Dive Brief:
- The Coca-Cola Company unveiled a revamped leadership lineup Wednesday, shuffling key executives in a move it said was designed to accelerate technology adoption across the organization.
- As part of the changes, the beverage giant appointed Sedef Salingan Sahin, currently president of Coca-Cola’s Eurasia and Middle East operating unit, to serve in a newly-created chief digital officer role. Sahin will report to incoming CEO Henrique Braun, who is currently serving as COO, effective March 31.
- In the new position, Sahin will be tasked with leading "the next chapter of Coca-Cola’s digital journey," integrating the beverage maker's digital network and linking ongoing work across business functions, according to the announcement.
Dive Insight:
The C-suite addition follows a December announcement of a CEO transition at Coca-Cola. Current CEO James Quincey will step down in March as Braun, a 30-year veteran at the company, takes over the top role.
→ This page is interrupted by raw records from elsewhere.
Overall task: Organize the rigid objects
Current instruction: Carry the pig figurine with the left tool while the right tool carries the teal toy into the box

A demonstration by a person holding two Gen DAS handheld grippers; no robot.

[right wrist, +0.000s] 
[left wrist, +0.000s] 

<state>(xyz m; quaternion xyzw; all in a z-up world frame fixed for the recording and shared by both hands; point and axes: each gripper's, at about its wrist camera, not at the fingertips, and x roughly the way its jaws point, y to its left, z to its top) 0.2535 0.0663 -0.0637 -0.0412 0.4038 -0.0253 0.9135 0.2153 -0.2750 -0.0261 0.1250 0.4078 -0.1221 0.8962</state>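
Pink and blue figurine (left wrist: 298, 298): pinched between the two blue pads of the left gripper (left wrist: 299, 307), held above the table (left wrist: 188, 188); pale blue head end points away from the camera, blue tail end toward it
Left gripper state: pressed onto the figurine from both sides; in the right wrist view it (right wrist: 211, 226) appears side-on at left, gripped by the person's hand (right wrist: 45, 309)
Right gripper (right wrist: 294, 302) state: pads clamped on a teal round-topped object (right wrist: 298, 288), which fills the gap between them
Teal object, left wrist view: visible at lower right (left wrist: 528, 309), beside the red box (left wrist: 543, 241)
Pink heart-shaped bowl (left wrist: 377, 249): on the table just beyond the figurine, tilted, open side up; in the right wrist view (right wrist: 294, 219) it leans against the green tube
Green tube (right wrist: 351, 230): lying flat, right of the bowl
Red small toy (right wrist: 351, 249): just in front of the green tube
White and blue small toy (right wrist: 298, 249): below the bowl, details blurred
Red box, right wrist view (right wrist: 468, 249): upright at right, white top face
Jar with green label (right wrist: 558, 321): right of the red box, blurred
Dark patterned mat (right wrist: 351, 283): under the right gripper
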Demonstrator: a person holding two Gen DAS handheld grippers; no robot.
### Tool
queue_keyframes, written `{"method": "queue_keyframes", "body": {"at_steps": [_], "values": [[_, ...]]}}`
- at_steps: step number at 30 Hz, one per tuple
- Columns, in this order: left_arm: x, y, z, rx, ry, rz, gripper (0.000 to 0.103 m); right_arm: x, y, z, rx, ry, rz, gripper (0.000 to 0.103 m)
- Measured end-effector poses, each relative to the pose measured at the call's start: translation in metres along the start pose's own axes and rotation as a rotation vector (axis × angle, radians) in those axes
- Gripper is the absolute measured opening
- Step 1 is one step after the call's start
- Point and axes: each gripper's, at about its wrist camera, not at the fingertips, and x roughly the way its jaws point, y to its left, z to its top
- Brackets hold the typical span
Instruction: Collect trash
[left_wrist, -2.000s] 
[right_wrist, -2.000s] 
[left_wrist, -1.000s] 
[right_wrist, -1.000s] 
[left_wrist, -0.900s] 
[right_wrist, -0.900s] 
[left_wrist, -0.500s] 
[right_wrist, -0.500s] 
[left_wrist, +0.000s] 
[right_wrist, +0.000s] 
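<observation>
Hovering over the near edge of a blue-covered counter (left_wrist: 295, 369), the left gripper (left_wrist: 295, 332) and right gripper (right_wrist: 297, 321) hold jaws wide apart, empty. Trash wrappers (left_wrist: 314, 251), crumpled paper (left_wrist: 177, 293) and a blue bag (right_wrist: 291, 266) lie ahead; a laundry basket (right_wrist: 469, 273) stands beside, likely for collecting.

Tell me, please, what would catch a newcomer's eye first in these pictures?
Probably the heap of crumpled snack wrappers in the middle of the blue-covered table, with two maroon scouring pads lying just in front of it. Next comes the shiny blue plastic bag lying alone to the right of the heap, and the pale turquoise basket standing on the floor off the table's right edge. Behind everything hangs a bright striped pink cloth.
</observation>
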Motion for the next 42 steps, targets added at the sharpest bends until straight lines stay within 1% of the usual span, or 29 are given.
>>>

Braun described the CDO role as key to the company's future in the Wednesday announcement and praised Sahin's track record for leading digital transformation.
“Over the next several months [Sahin] will assess how to organize the teams responsible for digital across the enterprise to help strengthen execution, simplify how we work and enable us to deliver for consumers with greater precision and speed,” Braun said.
Digital strategy efforts currently led by President and CFO John Murphy will transition to Sahin as part of the new appointment.
Coca-Cola has been steadily working to infuse AI into work processes. In 2024, the company inked a five-year strategic deal with Microsoft to pilot Azure OpenAI Service and Copilot for Microsoft 365, among other products, across its operations. The $1.1 billion deal cemented Microsoft as Coca‑Cola’s globally preferred strategic cloud and AI platform provider.
As the company works to plug AI across its units, integration is part of the work ahead.
"We know there's upside on the marketing side, we know the sales system enabled by the AI produces higher revenue — connecting the two will take us to a different place," said Quincey, speaking during a December investor conference.
Amid leadership reorganization plans, the company cut 75 jobs at its Atlanta headquarters, Food Dive reported last week. Other food titans, including Nestlé and General Mills, also trimmed headcounts in the last nine months.